◆ **What needs to be done**:
Find the lines below in which the string "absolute" occurs. Copy each one.

◆ **Excerpted records**:
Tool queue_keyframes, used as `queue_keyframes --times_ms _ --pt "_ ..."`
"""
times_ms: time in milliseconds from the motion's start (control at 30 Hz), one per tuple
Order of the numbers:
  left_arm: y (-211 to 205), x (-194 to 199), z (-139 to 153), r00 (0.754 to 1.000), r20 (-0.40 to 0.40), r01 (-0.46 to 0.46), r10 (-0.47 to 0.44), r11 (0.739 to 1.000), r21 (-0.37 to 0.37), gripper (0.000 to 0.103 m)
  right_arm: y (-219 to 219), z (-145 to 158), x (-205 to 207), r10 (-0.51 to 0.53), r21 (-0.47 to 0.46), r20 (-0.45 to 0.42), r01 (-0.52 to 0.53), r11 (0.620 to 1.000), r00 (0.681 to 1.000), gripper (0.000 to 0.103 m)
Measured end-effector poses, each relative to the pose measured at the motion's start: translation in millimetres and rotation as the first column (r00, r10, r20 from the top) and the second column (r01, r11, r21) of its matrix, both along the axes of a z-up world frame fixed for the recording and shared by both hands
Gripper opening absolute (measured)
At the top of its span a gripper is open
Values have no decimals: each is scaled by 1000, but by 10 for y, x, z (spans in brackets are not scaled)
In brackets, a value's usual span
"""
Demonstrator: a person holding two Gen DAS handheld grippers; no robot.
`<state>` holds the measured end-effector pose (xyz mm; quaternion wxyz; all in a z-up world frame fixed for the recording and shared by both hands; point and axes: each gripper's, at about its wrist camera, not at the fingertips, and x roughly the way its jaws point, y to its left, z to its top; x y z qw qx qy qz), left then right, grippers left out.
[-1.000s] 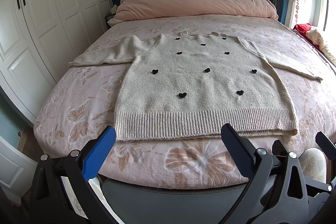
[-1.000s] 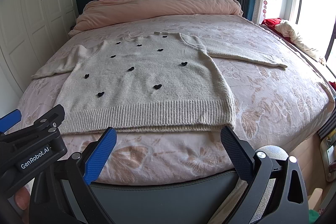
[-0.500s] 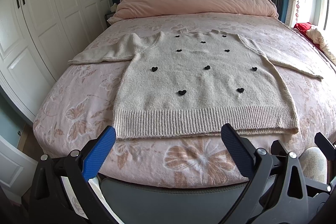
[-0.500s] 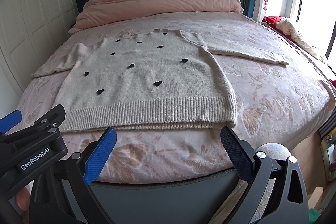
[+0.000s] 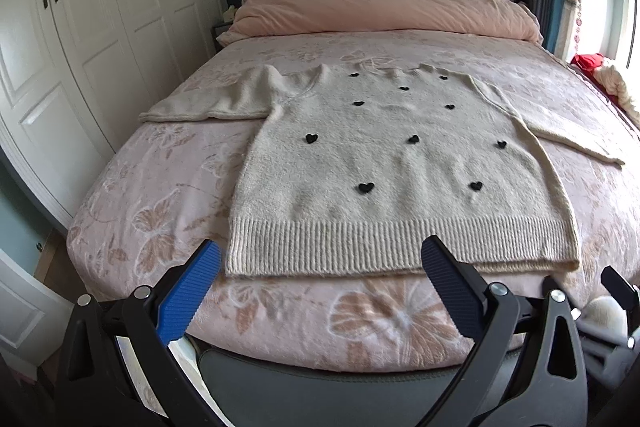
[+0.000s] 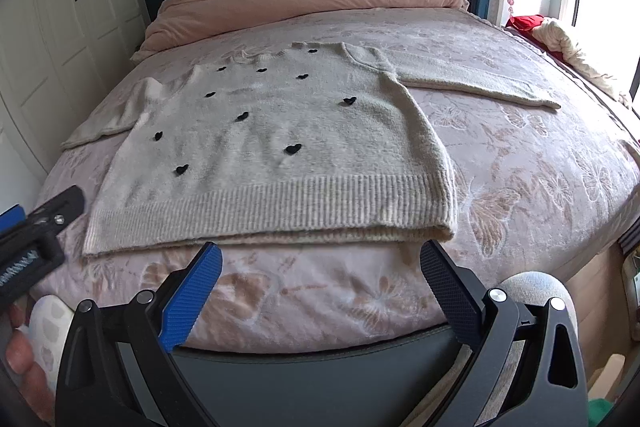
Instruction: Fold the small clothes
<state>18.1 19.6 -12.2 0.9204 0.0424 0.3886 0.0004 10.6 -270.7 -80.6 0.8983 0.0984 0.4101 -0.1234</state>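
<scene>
A cream knitted sweater (image 5: 400, 163) (image 6: 280, 147) with small black hearts lies flat on the bed, sleeves spread left and right, ribbed hem toward me. My left gripper (image 5: 320, 267) is open just in front of the hem's left half, nothing between its fingers. My right gripper (image 6: 320, 263) is open in front of the hem's right half, near its right corner, also holding nothing. The left tool's body (image 6: 36, 239) shows at the left edge of the right wrist view.
The bed (image 5: 160, 187) has a pink butterfly-patterned cover and a padded grey foot edge (image 5: 320, 387) right under both grippers. A pink duvet (image 5: 380, 7) is heaped at the headboard. White wardrobes (image 5: 80, 27) stand left; clothes (image 6: 568, 43) lie by the window on the right.
Both grippers have moved forward toward the bed; the sweater's hem now sits nearer the fingertips. Both stay open.
</scene>
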Motion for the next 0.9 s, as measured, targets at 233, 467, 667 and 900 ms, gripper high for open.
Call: queue_keyframes --times_ms 233,467,667,900 --pt "-27 539 -198 997 -71 -21 20 1000 -5 98 -1838 -39 689 -285 -5 35 285 958 958 98" --pt "-373 989 -469 991 -134 1 -2 1000 -5 98 -3571 -337 1473 -509 84 -23 509 856 860 96" --pt "-630 1200 -715 983 -179 41 -38 999 14 98 -4324 -678 1748 -620 111 -75 624 773 781 89" --pt "-852 1341 -986 970 -233 81 -73 996 25 98 -4510 -851 1978 -629 50 -70 633 773 774 72"
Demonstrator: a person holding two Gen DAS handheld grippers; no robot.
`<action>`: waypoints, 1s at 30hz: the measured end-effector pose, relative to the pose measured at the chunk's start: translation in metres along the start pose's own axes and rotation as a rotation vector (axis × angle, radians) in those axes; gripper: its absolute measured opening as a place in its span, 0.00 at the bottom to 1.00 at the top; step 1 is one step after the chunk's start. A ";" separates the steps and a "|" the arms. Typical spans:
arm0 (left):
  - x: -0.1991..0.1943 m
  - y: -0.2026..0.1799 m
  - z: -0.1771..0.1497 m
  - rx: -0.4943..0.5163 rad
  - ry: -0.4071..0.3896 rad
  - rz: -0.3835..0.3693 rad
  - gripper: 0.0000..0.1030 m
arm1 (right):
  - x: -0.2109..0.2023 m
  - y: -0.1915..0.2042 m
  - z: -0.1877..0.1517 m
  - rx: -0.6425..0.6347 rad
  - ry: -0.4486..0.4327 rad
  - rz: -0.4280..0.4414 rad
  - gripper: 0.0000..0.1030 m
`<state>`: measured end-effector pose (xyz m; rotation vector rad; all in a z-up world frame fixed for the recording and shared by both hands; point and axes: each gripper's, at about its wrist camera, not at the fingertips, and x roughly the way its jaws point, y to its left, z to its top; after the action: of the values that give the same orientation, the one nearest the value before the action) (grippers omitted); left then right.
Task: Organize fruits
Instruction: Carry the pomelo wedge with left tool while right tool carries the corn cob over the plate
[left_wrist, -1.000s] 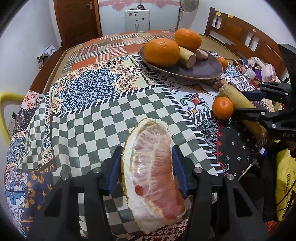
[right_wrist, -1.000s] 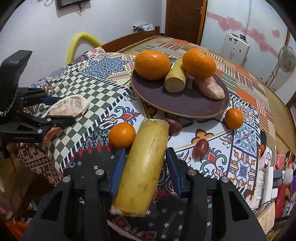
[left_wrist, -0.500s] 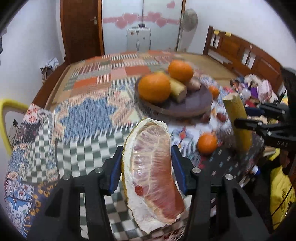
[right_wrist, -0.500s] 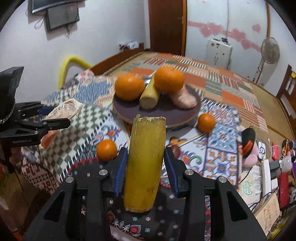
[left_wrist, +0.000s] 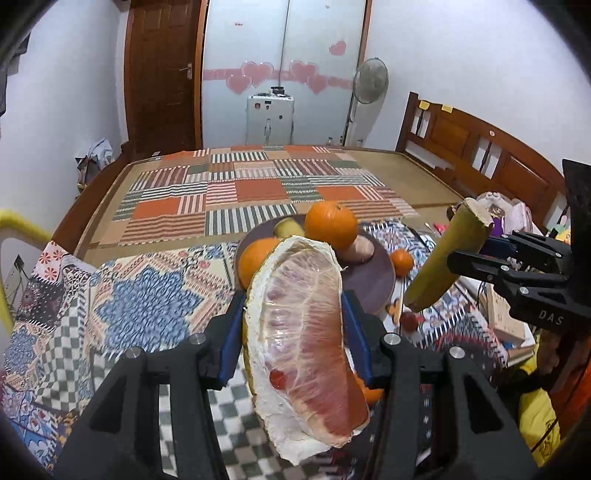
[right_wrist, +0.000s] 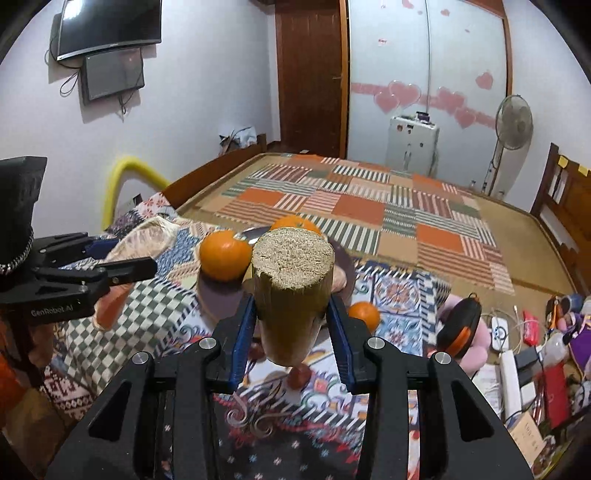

◆ **Worked solution**:
Gripper opening absolute (measured)
`<action>`: waypoints, 1s at 30hz: the measured end-effector pose, relative to the pose measured at the chunk's start: translation in metres along the start pose's own axes and rotation as a rotation vector (axis × angle, radians) in those axes; gripper: its absolute measured opening as a place in its span, 0.00 at the bottom to 1.00 at the top; step 1 is one step after the chunk's start. A ";" separates the steps and a "|" the arms. Typical spans:

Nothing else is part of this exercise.